Discussion of impacts and improvements that could be made:
> Through looking at the visualizations, target demographics for high-volume data contribution can be determined. As aforementioned, there is a clear spike in the contribution of data from ages 15-25 from individuals of amateur-regular experience. A recruitment strategy should be catered to these individuals as they would be the most responsive.
>                                                        
> With regards to the model, there are some limitations to its predictive power from its reliance solely on age, gender, and experience. Through analysis, it is clear that while the current model can point to the right general groups that log the most gametime, it cannot accurately predict how much each individual plays. To improve this, it is suggested that more data should be collected with more variables so we can create a model with better predictive abilities.
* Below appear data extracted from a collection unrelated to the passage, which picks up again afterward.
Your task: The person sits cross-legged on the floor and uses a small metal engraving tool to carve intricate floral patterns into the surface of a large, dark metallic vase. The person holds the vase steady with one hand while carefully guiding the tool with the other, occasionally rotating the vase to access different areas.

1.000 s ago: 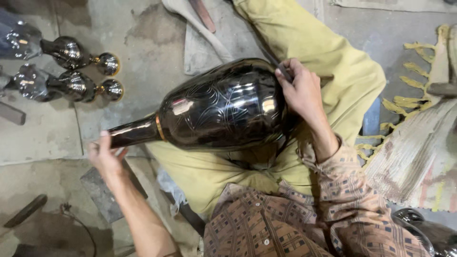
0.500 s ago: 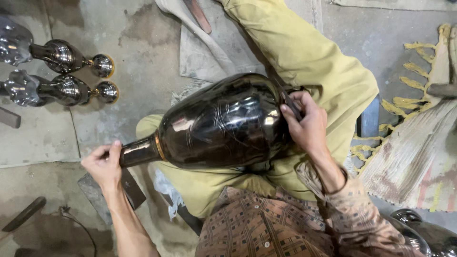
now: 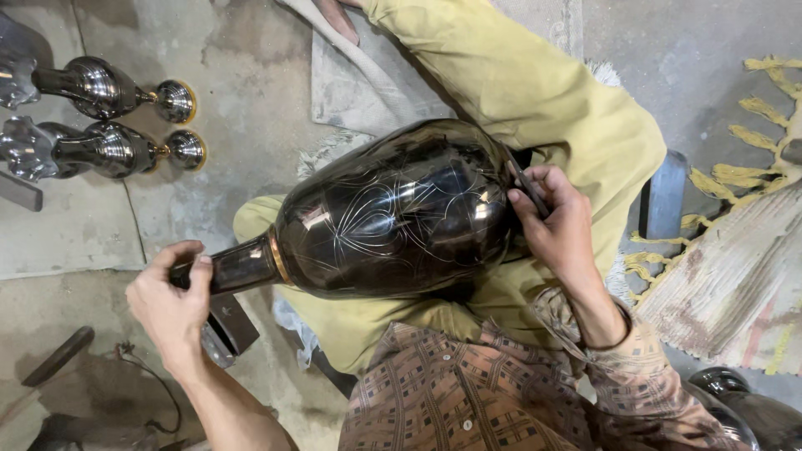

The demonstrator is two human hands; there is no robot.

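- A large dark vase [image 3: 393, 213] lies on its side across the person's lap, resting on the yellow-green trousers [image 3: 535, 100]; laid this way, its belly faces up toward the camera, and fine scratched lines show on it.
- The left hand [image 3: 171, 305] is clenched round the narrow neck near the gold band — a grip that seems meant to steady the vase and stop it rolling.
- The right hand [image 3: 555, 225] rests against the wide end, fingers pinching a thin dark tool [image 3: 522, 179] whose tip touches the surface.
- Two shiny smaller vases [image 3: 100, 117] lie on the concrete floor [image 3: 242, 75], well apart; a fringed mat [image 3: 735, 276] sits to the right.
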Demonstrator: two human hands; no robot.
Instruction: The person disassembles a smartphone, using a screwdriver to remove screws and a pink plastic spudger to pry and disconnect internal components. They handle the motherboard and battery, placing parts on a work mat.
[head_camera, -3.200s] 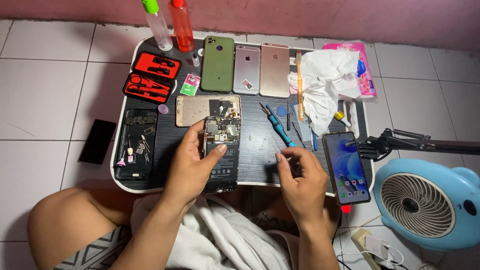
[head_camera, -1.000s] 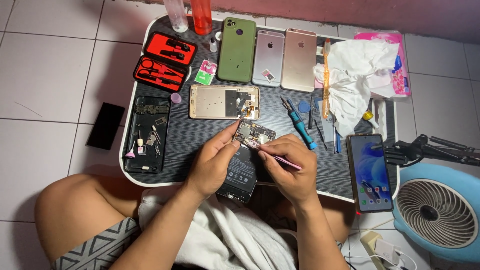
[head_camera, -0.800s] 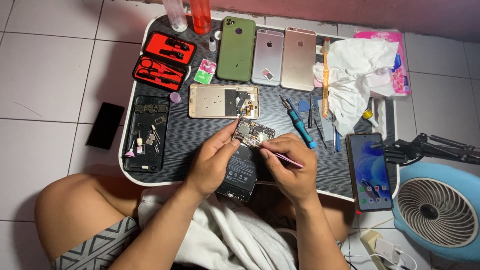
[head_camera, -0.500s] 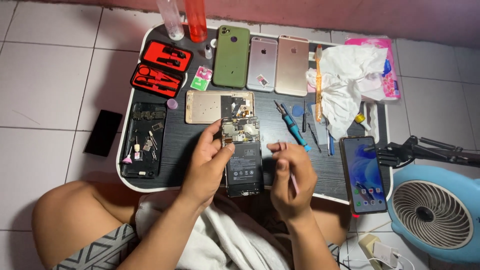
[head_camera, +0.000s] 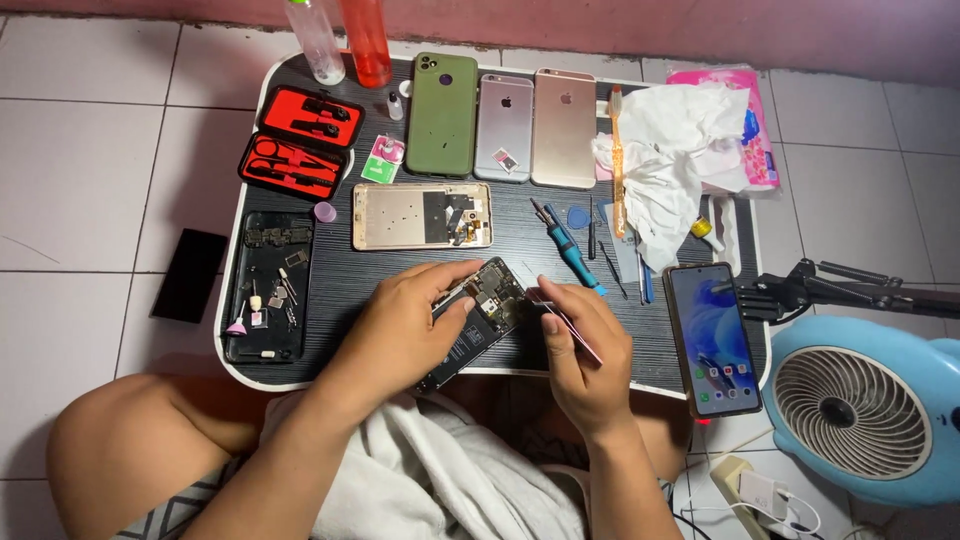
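Right now the left hand (head_camera: 415, 325) wraps around an opened phone (head_camera: 478, 318) with its back cover off, fingers curled under the lower body and the thumb laid along the near edge, holding it tilted just above the front edge of the black lap table (head_camera: 330, 270). The right hand (head_camera: 585, 350) pinches a thin pink-handled tool (head_camera: 570, 325) between thumb and fingertips, its tip at the exposed board near the top of the phone; whether the tip is actually touching a part is hard to tell, since the tip is small and the right thumb partly covers it. To work here well, the holding hand should keep the phone braced and steady, while the tool hand rests its heel against the table or the other hand so the tip moves in small, controlled strokes and does not slip across the board. Beyond the hands lies a gold phone frame (head_camera: 422, 215), and a teal-handled screwdriver (head_camera: 570, 250) lies just right of it, within easy reach. A lit phone (head_camera: 712, 338) lies at the table's right edge, well apart from the work.
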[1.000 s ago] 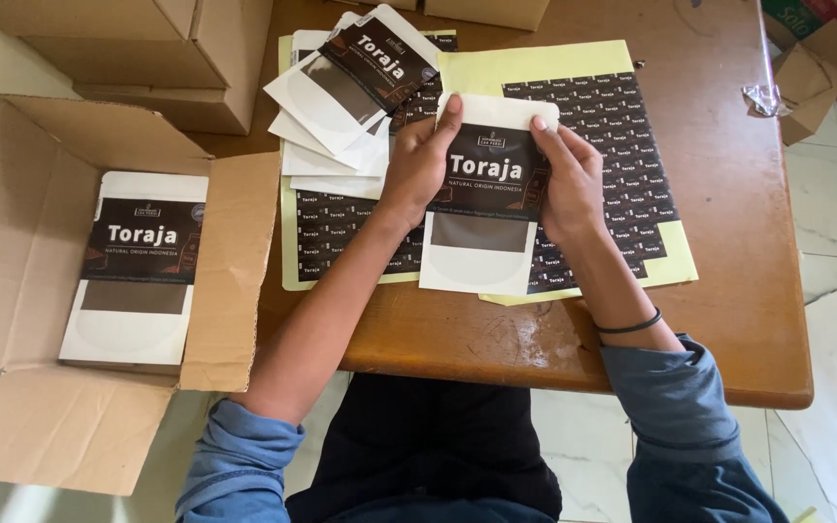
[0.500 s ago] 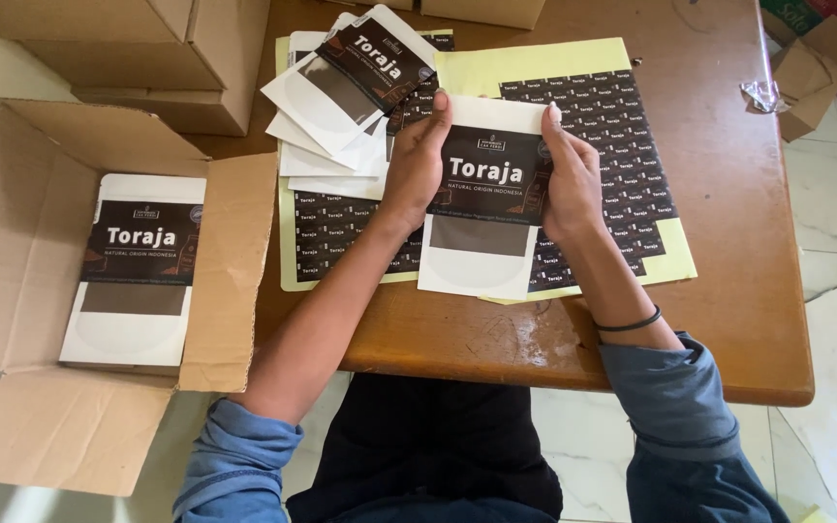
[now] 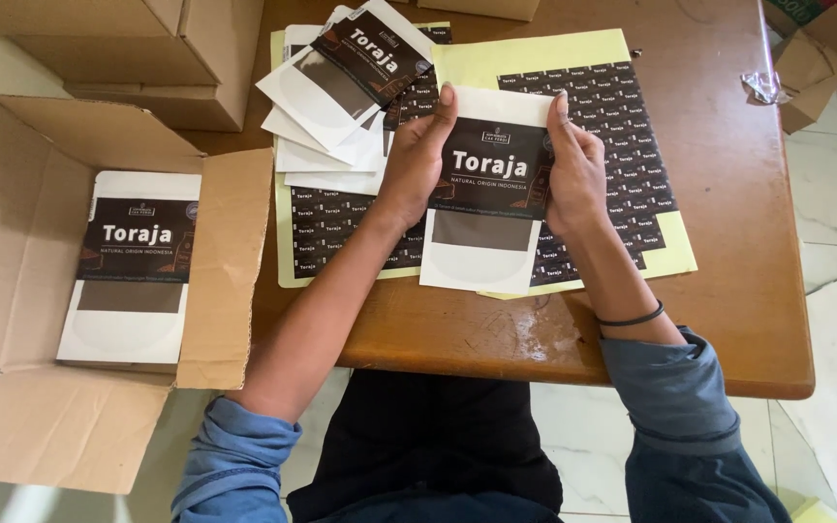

Discussion of possible future questions:
> Future explorations could be on questions of which additional variables could be used to better predict playtime or whether a non-linear or more complex model could improve prediction. Overall, while the model was not able to predict playtime accurately, the analysis revealed insights on data limitations and also highlights a potential direction for deeper, more informative future studies.